**REQUIRED ACTION**
Using the listing below, output only the lines from the one that contains "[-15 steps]" through the one that contains "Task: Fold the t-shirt", inclusive, exactly as given and without images.

**PROVIDED INFORMATION**
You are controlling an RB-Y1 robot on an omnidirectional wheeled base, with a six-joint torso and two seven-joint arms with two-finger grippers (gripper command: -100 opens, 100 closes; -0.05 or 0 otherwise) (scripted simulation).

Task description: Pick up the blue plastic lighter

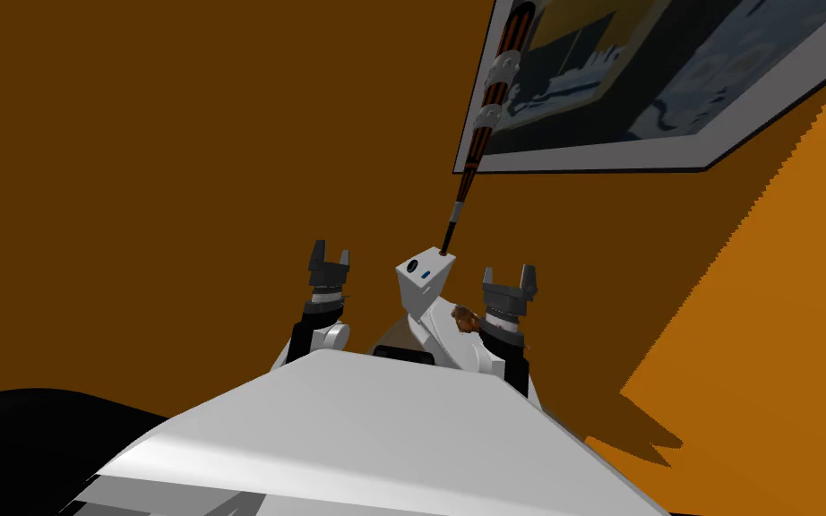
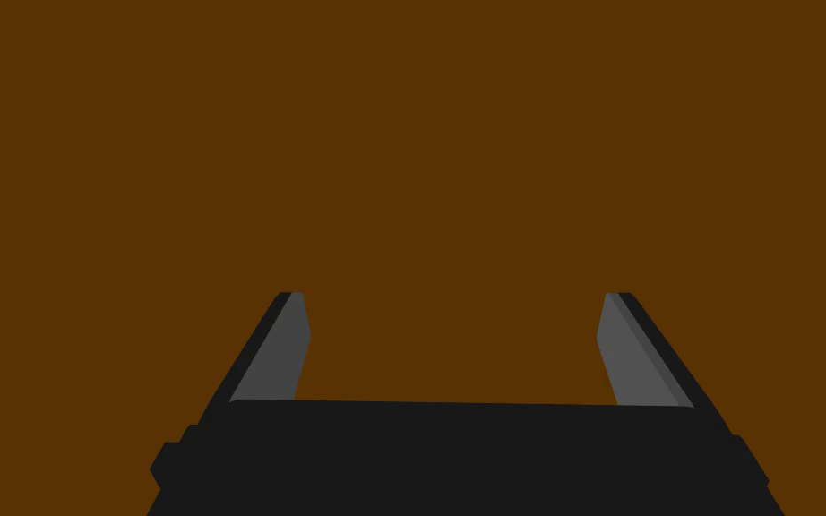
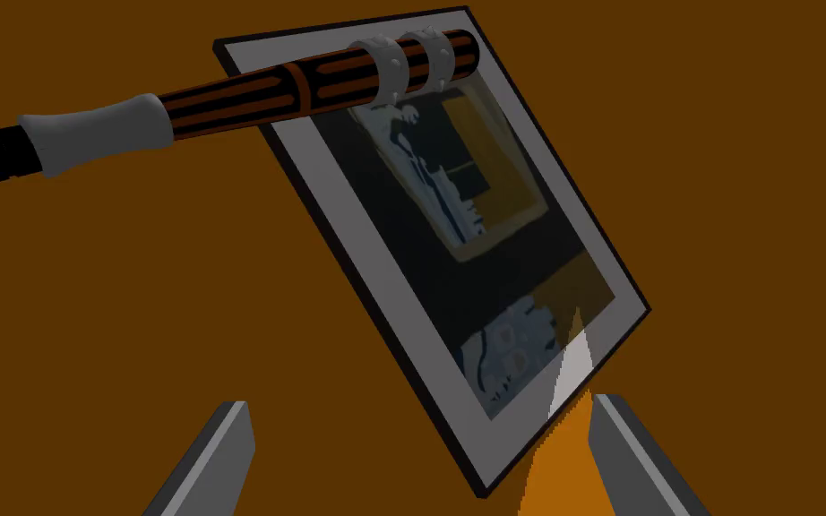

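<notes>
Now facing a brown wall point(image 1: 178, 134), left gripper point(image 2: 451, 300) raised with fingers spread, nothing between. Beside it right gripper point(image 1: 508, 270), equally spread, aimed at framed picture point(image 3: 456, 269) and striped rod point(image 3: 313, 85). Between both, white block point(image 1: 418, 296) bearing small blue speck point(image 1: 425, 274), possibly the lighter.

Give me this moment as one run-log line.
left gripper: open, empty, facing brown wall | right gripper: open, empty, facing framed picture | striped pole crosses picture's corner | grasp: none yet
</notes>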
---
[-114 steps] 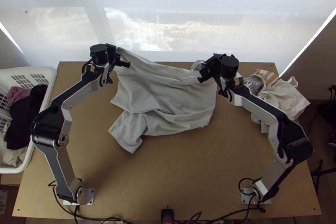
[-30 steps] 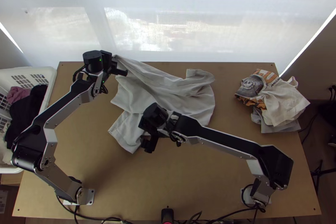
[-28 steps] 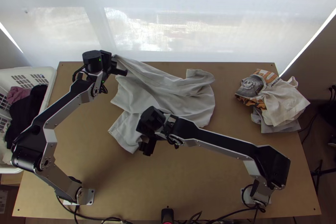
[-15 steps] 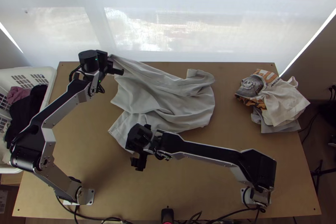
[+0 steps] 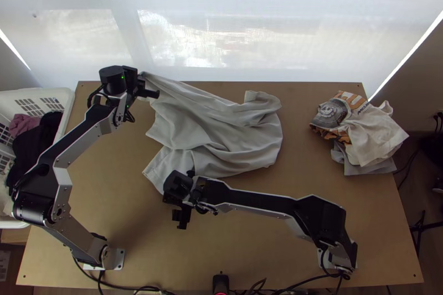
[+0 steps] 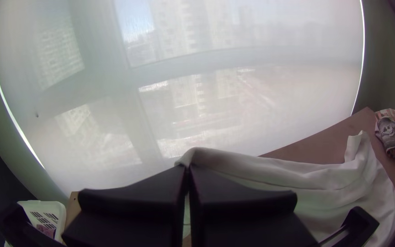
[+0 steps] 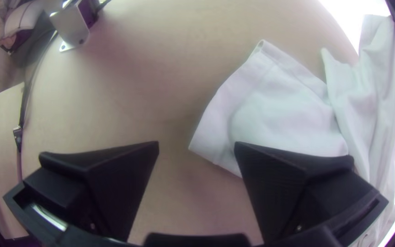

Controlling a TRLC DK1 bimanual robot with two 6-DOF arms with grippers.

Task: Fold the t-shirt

**SOLUTION TO THIS TASK**
[-15 steps] 
[+0 steps] 
[+0 steps] 
[+0 steps] 

Controlling a TRLC DK1 bimanual robot with two 6-DOF arms with grippers.

Task: Fold the t-shirt

Nothing else goes with this output.